With a traditionally installed BASIC implementation, that BASIC implementation is software installed on your computer. And every BASIC program you create is in a file.
BASIC Anywhere Machine is a TiddlyWiki instance (specifically, an instance of TiddlyWiki 5.2.3).
Because it is a TiddlyWiki instance, everything that makes BASIC Anywhere Machine work, and every BASIC program you create in it, are all part of the one HTML file that is TiddlyWiki.
As you work on some project in TiddlyWiki, like any project with some other BASIC, it is a good idea to save what you are doing every once in a while (and when you are done!)
But your web browser's "file save" will not work correctly. You have to use the TiddlyWiki save mechanism, which actually triggers the browser "download" functionality. Your "save" is a download of a new version of BASIC Anywhere Machine (the one that exists in your browser window/tab) with whatever changes you've made since you opened it in your browser (your programs are now part of your instance of BASIC Anywhere Machine.)

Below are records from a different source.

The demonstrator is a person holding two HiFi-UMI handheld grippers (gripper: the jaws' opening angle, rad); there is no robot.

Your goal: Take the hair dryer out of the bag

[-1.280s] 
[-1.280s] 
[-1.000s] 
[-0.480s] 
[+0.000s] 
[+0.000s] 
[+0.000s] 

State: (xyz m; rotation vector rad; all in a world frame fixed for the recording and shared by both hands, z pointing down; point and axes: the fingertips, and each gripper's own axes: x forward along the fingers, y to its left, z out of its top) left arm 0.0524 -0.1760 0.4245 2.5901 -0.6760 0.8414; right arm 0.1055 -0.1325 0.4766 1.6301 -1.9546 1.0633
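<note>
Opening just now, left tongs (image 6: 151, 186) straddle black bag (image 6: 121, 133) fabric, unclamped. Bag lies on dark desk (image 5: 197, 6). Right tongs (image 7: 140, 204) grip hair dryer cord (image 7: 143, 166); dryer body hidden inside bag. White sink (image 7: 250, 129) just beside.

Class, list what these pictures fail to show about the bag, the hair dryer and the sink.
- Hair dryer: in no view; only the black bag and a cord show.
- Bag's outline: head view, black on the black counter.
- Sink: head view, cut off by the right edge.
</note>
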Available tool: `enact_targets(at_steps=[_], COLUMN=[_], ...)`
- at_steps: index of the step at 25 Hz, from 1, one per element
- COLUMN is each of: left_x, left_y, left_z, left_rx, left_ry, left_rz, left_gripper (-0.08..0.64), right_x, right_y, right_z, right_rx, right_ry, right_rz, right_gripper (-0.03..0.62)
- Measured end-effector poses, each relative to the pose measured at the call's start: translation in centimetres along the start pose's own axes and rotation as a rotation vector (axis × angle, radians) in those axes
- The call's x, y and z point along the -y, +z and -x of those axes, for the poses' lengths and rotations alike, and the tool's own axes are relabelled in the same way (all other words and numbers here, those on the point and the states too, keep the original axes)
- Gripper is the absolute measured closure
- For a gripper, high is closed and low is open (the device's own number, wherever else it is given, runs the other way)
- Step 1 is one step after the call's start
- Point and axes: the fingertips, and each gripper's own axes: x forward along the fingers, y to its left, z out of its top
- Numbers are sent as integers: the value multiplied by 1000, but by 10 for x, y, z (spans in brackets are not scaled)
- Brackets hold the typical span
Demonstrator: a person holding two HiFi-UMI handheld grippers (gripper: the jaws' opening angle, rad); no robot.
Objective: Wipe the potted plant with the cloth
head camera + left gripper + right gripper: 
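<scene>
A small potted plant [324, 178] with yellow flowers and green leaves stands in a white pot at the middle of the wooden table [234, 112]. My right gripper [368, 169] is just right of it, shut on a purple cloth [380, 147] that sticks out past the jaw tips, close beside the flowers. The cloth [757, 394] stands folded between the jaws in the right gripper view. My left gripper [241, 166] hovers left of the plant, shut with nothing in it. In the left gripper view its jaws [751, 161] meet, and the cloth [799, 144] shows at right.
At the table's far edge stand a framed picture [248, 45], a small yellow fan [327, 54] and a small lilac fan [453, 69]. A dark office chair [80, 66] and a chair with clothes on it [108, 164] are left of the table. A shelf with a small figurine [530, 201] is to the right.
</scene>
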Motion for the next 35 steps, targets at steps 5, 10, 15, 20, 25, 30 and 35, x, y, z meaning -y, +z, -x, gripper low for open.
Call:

So you download it for the first time (say after opening my hosted version of BAM) by pressing BAM's save button in the top-left(ish) corner and you save it to a USB thumbdrive. Next time, you open your copy of BAM from the thumbdrive.
As you work away and decide to save, you press that save button and make a decision: overwrite the already existing file on your thumbdrive, or save it with a new name (there or somewhere else.)
The TiddlyWiki saving mechanism is a little bit clunky because it is always a download with a decision to make.
There are "helper tools" to make saving more like traditional software.